A binary variable indicating whether the bidder overbids the current auction at any time. It equals 1 if this biddername submit a bid higher than the BIN price (bid.overfinal == 1) for the current itemnumber (else 0).`

firstbid.overbid:

A binary variable indicating whether the first bid of the bidder at this auction is an overbid (1) or not (0) respecting final prices.

Note: This variable is needed for restriction 1 later on.

firstleadbid.overbid:

A binary variable indicating whether the first bid of the bidder which makes him the leadbidder at this auction is an overbid (1) or not (0) respecting final prices.

Note: This variable is needed for restriction 2 later on.

biddate:

The time when the bid is placed [as date format].

enddate:

The time when the auction ends [as date format].

timeleft_days:

The time that is left until the auction ends when the bid is placed [in days].

timeoutbid:

The time when the current bidder is outbid, it equals the biddate of the next leader [as date format].

timeoutbid_outstanding:

The time that is left until the auction ends when the bidder is outbid, it equals the timeleft_days of the next leader [in days].

leadtime_bid_days:

The amount of time the bidder is leader after the bid is placed, until the next bidder outbids him and achieves leading position [in days].

Note: All bids with a lead time of 0 were removed from this data set.

totalleadtime:

The summed amount of periods the bidder is leader in this auction [in days].

Note: Because winning bids were removed from this data set, periods from the very last bid to the auction end are not counted in.

bidmax_per_bidder:

The maximum of all his bids a bidder submits in this auction [in $].

>

Because we are not using all of the variables in our regression, we set up a new data frame with only a few selected variables.

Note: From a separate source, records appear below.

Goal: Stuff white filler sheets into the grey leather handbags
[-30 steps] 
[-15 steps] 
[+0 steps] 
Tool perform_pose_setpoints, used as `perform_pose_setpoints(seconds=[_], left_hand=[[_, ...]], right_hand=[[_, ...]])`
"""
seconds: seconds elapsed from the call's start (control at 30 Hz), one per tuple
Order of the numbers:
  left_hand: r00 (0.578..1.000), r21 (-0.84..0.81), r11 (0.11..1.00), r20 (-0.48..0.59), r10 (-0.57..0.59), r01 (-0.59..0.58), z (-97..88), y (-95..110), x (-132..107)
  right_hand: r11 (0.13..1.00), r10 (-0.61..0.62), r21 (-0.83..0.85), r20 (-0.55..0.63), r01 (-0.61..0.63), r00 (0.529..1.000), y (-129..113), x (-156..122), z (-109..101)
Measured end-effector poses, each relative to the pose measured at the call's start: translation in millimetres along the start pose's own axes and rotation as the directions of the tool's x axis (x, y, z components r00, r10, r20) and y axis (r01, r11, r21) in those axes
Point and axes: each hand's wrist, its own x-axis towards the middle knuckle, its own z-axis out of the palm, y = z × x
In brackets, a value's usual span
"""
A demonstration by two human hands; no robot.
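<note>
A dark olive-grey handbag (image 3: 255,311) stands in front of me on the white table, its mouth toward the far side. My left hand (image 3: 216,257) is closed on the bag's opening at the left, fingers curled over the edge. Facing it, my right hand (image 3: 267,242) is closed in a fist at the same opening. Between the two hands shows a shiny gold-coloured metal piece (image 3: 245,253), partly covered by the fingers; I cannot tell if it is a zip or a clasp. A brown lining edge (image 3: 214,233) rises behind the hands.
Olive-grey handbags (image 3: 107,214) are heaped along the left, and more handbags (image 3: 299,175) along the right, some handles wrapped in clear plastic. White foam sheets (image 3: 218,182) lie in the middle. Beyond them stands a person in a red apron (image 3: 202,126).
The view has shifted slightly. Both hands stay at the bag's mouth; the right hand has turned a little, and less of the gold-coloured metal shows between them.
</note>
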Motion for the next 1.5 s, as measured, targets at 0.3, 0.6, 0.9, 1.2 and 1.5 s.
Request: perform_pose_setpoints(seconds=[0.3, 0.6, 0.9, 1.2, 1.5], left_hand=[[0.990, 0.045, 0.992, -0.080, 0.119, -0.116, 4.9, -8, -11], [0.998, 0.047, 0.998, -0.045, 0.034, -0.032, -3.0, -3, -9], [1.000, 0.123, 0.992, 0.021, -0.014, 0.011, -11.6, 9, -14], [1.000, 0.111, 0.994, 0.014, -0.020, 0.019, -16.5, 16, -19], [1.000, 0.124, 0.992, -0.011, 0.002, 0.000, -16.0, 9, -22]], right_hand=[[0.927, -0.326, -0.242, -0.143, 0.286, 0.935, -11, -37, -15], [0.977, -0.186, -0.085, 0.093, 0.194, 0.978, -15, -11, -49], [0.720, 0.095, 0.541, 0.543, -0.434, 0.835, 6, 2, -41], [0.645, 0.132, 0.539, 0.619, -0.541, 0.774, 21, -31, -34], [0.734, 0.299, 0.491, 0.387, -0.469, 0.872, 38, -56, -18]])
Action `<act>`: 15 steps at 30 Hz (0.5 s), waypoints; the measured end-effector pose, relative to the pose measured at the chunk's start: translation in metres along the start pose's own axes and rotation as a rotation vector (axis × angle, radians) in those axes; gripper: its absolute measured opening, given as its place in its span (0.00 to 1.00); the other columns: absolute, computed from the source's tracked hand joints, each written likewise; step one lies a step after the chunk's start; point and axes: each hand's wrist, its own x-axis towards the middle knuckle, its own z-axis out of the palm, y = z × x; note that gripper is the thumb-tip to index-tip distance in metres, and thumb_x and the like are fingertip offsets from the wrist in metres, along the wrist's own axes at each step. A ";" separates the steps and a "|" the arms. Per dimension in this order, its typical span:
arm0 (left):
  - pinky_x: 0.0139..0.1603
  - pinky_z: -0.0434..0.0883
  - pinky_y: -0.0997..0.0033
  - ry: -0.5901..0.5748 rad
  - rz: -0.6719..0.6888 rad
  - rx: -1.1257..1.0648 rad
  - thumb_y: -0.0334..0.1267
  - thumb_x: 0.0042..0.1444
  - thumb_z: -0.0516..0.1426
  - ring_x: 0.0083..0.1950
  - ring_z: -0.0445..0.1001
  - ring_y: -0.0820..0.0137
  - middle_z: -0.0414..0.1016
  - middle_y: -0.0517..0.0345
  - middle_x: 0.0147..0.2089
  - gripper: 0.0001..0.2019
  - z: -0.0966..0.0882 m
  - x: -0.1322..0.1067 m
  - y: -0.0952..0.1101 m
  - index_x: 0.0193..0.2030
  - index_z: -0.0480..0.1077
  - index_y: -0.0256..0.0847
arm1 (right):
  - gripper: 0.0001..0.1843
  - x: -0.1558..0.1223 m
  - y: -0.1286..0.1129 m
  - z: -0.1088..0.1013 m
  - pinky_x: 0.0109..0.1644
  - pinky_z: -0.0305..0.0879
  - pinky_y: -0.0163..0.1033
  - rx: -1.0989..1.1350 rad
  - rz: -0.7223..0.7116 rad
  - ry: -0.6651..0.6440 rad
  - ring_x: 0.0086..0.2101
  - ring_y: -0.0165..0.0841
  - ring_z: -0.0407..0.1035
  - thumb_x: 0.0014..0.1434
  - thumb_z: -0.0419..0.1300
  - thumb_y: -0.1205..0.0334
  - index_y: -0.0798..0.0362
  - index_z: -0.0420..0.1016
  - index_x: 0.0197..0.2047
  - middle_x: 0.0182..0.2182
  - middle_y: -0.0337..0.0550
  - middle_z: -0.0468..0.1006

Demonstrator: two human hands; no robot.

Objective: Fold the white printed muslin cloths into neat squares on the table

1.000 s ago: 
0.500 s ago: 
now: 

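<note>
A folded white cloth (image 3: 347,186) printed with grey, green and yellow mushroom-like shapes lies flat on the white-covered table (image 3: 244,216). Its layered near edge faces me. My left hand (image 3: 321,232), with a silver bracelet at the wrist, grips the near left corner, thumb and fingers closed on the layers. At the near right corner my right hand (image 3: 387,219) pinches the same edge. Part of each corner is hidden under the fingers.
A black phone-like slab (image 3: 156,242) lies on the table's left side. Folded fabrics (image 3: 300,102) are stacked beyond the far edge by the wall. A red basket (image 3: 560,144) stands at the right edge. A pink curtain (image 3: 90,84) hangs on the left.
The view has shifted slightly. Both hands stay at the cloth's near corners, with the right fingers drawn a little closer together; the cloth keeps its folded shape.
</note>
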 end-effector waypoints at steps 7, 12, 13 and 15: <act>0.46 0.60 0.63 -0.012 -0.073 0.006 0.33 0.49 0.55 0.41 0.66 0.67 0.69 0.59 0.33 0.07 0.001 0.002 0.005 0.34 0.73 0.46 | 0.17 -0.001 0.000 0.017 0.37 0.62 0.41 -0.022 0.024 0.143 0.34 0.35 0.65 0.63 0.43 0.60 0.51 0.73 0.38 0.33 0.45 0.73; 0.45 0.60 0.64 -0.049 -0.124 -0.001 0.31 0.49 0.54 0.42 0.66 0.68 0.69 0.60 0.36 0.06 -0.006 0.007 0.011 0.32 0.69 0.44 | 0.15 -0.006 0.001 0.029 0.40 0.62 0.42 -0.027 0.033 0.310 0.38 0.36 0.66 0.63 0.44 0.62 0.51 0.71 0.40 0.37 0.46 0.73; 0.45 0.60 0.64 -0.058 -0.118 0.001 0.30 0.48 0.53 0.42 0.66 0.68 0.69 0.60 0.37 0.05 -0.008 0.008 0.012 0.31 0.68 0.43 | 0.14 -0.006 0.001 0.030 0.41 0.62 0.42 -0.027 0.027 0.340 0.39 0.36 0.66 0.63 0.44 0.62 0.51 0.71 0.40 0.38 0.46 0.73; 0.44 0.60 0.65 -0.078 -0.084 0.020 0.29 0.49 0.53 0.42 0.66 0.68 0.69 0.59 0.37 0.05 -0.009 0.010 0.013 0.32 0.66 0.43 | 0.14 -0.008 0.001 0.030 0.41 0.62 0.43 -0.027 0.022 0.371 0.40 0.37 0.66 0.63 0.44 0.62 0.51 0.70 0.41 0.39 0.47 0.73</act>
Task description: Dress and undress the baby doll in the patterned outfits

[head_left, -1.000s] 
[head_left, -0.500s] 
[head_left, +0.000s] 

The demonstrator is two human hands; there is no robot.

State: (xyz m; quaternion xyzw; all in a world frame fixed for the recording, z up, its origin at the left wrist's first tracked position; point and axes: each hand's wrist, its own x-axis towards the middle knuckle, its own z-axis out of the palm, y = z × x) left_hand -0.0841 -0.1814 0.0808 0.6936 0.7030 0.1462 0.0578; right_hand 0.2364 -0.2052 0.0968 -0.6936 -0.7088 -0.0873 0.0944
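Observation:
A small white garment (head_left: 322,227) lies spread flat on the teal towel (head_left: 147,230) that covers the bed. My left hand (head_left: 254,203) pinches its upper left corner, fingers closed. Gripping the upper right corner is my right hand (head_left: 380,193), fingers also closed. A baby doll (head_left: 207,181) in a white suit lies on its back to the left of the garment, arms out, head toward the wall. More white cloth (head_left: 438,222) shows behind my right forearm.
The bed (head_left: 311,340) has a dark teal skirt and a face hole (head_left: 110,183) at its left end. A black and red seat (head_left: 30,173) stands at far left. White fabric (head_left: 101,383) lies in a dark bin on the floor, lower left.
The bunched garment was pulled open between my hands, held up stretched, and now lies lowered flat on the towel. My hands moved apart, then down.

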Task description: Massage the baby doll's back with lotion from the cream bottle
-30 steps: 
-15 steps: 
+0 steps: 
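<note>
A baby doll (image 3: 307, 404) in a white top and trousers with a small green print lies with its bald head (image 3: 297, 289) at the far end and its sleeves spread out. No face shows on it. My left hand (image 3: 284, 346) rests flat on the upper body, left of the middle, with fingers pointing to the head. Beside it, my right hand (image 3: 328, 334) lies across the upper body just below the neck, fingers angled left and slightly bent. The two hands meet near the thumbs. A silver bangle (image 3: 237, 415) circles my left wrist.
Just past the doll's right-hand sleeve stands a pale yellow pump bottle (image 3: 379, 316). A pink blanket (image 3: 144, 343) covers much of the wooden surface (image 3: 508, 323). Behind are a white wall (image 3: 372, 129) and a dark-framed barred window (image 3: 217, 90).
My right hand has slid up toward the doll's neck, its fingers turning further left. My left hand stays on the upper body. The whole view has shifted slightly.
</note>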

Press edit and check to select only the variables we want to make use of in our model.

#< task
mydata <- regdata %>%
  select(overbid, totalleadtime, lastleadbid=bidvalue, timeoutbid_outstanding, bidprice)

head(mydata)
#>

The following code models the probability of overbidding explained by the variables totalleadtime, lastleadbid, timeoutbid_outstanding and price.

Press edit and check.

#< task
myprobit <- glm(overbid ~ totalleadtime + lastleadbid + timeoutbid_outstanding + bidprice, family = binomial(link = "probit"), data = mydata)
#>

< info "Function: glm()"

# glm(Y ~ X1 + X2 + X3, family, data)

Modelling a probit regression works quite similar like modelling linear models. We will make use of the R standard function glm() because it fits a wider variety of models capturing non-linear relationships better than the standard lm() functions for linear models. In order to compute a probit regression, we set the parameter family accordingly: family = binomial(link = "probit")

>

Use the function stargazer() from the identically named package to show a summary of our regression. One could also use the R standard function summary() for a slightly different summary. stargazer() however, supports a larger number of models and has additional parameters to work with. The option report=('vc*p') is used to display p-values instead of standard errors. With the option omit.stat statistical ratios can be hidden in the output.

Task: Create a summary of the regression myprobit using stargazer.

#< fill_in
# library(stargazer)
# ___(myprobit, title="Results", type = "text", report=('vc*p'), omit.stat = "AIC")
#>
library(stargazer)
stargazer(myprobit, title="Results", type = "text", report=('vc*p'), omit.stat = "AIC")

#< hint
cat("Just use the command 'stargazer()'.")
#>

< award "Regression Analyst"

Good work! You have created a nice regression, ready to be interpreted.

>

On the right, it is recalled that overbid is our dependent variable, predicted by the model. Beneath you can see the best-estimate for the coefficients $\beta$ with the p-values right below.

< info "The p-value"

Some coefficients are tagged with stars. These stars label the respective variable as significant on a certain level. These levels are commonly defined as the following:

No stars means the coefficient is not significant on the 5% level. These p-values are calculated on the basis of a two-tailed testing of the null hypothesis that the coefficient is equal to zero (Goodman, S. (2008)).

>

Observations counts the sum of unique bidders per auction.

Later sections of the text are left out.